* **Problem**
Filter the records below, keeping only lines with the string "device".

Records from a data source
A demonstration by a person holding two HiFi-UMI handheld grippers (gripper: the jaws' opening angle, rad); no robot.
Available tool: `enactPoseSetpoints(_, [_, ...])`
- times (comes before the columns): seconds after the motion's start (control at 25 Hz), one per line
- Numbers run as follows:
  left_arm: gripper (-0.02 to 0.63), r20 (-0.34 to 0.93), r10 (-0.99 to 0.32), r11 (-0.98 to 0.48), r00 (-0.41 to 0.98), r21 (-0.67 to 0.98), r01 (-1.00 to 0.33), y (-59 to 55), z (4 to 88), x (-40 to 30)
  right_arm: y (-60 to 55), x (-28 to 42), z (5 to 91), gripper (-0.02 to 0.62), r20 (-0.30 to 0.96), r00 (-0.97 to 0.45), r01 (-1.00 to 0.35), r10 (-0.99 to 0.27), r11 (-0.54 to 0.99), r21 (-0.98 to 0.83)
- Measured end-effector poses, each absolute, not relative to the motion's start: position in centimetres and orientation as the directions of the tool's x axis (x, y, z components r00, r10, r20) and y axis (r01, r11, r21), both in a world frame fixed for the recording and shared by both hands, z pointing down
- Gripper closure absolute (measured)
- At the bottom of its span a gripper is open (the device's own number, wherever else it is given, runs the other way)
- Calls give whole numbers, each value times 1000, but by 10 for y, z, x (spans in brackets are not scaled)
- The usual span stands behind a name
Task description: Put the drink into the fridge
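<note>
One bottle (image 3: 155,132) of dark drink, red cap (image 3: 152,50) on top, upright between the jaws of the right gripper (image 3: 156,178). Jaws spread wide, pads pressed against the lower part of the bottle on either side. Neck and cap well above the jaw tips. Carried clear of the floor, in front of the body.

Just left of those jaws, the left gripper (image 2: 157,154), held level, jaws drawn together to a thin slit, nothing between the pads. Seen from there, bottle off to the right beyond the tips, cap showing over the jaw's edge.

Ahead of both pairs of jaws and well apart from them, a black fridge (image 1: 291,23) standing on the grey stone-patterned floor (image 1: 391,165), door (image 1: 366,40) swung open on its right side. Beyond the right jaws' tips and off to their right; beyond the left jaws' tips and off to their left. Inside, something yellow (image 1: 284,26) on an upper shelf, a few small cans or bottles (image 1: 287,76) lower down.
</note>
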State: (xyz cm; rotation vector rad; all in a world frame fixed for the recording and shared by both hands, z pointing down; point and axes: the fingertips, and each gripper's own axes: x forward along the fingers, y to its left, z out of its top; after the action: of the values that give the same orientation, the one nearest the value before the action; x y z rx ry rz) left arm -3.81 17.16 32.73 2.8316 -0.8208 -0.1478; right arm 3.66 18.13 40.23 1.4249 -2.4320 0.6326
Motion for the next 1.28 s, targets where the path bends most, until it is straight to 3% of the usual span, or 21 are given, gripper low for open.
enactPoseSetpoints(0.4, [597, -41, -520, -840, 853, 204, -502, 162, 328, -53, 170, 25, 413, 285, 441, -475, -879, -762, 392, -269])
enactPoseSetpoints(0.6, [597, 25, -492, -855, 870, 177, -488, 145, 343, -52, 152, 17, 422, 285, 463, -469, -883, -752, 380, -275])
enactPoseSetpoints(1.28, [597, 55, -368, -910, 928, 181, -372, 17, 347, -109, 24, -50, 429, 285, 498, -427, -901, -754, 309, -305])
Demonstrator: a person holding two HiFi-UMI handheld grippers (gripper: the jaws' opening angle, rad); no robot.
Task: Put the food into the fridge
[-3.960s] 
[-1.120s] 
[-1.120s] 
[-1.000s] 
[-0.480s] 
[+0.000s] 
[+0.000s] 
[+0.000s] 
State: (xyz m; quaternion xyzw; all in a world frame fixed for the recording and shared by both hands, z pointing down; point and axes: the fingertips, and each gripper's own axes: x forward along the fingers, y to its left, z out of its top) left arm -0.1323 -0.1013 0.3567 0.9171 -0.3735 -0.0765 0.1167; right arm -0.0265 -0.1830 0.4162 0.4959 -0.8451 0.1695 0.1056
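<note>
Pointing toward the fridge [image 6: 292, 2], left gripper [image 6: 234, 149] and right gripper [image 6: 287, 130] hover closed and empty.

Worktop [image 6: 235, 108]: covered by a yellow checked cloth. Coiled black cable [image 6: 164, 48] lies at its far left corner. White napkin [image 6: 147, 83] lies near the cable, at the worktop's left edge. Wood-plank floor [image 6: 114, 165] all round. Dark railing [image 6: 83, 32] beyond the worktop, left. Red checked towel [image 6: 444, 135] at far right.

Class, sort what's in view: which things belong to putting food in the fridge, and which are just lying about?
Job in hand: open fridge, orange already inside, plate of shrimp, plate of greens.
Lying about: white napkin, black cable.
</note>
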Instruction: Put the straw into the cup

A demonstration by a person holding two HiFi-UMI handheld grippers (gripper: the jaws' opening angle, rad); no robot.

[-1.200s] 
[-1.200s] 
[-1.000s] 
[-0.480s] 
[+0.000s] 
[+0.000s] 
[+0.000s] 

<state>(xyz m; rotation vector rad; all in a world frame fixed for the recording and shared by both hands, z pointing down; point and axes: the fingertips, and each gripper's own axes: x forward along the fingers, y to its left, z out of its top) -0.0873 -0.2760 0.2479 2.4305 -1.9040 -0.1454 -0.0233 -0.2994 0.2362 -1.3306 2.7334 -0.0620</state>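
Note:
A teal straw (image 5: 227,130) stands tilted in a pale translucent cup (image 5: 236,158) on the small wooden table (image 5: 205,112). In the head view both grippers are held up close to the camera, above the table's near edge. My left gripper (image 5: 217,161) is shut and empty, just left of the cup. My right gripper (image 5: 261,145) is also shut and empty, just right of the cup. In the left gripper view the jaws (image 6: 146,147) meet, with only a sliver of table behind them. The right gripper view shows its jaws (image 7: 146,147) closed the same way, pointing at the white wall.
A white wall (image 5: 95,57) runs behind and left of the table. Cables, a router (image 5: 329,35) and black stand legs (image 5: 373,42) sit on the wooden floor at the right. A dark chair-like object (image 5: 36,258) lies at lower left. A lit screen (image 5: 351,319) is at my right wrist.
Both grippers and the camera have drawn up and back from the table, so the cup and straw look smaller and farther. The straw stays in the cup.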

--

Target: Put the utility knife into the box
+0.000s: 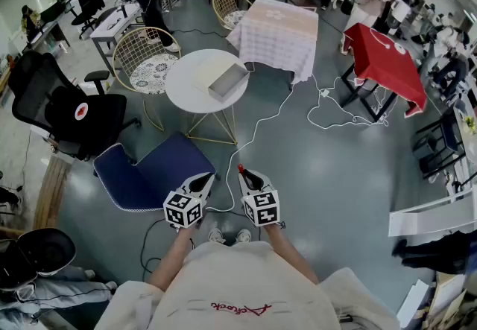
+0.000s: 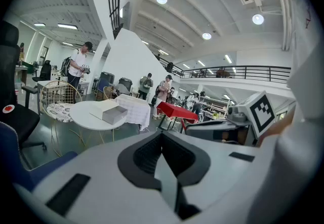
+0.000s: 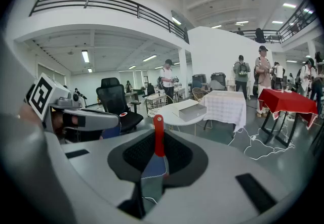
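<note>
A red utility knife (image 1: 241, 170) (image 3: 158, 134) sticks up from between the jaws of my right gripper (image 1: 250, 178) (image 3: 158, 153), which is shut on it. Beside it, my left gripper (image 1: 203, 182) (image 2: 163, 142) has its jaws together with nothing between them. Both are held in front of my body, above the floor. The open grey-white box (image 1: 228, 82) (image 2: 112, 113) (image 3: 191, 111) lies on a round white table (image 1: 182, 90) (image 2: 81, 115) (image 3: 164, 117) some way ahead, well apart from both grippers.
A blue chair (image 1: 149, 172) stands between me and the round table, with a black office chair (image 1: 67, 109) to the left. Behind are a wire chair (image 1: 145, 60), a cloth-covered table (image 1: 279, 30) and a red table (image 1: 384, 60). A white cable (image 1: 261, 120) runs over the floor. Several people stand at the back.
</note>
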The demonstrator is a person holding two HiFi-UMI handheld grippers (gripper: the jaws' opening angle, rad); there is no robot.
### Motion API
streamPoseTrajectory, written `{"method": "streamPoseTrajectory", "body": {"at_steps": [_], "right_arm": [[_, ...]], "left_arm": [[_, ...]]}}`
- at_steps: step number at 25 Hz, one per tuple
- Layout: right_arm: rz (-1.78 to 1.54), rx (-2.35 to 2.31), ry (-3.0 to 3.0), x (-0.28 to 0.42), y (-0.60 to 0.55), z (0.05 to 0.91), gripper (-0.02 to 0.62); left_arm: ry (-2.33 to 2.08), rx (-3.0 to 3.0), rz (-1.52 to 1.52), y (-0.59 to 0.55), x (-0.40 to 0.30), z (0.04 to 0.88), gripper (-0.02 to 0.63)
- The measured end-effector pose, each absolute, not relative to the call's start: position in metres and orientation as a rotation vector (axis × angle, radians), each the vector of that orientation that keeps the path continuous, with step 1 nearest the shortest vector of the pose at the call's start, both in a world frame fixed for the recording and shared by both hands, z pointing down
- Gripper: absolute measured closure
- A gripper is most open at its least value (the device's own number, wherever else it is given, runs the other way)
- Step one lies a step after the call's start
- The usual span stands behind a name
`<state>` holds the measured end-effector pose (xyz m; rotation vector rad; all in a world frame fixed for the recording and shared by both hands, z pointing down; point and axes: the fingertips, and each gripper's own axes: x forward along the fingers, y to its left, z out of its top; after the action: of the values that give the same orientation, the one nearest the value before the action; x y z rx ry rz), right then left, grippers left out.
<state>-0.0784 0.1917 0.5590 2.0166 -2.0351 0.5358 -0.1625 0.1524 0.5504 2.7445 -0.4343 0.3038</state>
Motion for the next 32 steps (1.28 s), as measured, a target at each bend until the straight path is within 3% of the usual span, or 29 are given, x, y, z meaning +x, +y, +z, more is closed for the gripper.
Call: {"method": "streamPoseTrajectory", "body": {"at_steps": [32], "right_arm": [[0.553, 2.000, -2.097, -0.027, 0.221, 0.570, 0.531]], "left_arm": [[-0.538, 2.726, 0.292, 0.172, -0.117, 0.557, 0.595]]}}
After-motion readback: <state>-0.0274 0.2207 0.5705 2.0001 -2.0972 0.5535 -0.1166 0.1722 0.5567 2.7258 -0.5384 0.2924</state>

* **Exercise solution**
- At the bottom of its span a gripper is open (the device's own number, wherever else it is given, runs the other way)
- A gripper is most open at its least value (the device's own number, wherever else it is given, runs the other way)

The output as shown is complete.